– Да, малыш, всю ночь и весь день, – мягко повторяю я, пряча боль за вымученной улыбкой. Он же искренне улыбается, показывая ряд идеально белых молочных зубов. Помнится, такой же улыбкой улыбался мой отец. Милой, добродушной и естественной. Он был счастлив, видя, что счастлива я. И сейчас я понимаю, почему так происходило – он любил меня больше жизни. Любил любовью, которой любят своих детей и только. Став матерью, я испытала это в полной мере. Сейчас я знаю, что есть жизнь, которая намного дороже моей. Жизнь, которую я поклялась сохранить. И я это сделаю.
– Я принесла тебе сказки, Тони, – отпускаю его руки и тянусь к сумке, стоящей на софе, достаю оттуда небольшой томик с красочными иллюстрациями.
– Здорово! Ты прочитаешь мне что-нибудь?
– Всё, что захочешь, – улыбаясь, нежно треплю его по волосам, пытаясь, наконец, отойти от испуга, который в меня вселила Виктория. Позже нужно будет поговорить с доктором Маслоу. – Выбирай!

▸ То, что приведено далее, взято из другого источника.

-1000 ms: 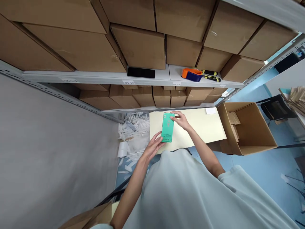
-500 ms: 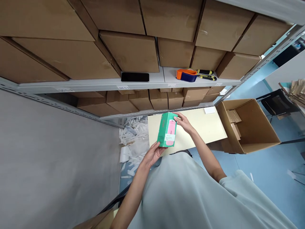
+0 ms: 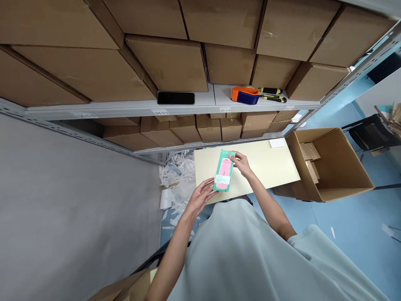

– «Принцесса на горошине», – мигом изрекает он, и я слегка удивляюсь такому выбору. Впрочем, сейчас у меня нет ни сил, ни желания оспаривать его решения. Если он хочет – я прочитаю. Всё, что угодно. Могу даже выучить наизусть и читать со сцены под бурные публичные овации. Все его желания, такие непосредственные и маленькие, которые присутствуют у каждого ребенка, я исполню.
Тони не похож на других детей. Он никогда не просит то, что я не могу ему дать. Ему нравятся шоколадные конфеты, но из-за проблем со здоровьем, нам пришлось от них отказаться. Он не плакал, когда я всё ему объяснила. Не кричал мне вслед, что я плохая и не люблю его, нет. Он наоборот пожалел меня, потому что я тоже любила шоколад, но никогда бы ни ела его на глазах у ребёнка, раз ему нельзя.
Энтони гораздо больше нравились книжки со сказками, чем машинки и прочие игрушки. Я приносила ему игрушки несколько раз в месяц, и он говорил «спасибо» и даже играл с ними. Но ничто не радовало его больше, чем книжки. Рассматривая картинки и слушая мое чтение, Тони начинал фантазировать и мечтать, отвлекаясь от преследующей его боли и реальности. Это прекрасно – уметь отключаться от действительности. Пребывать в спокойствии в любой ситуации, даже самой экстремальной. Это то, чему взрослые должны учиться у детей: не зацикливаться на проблемах.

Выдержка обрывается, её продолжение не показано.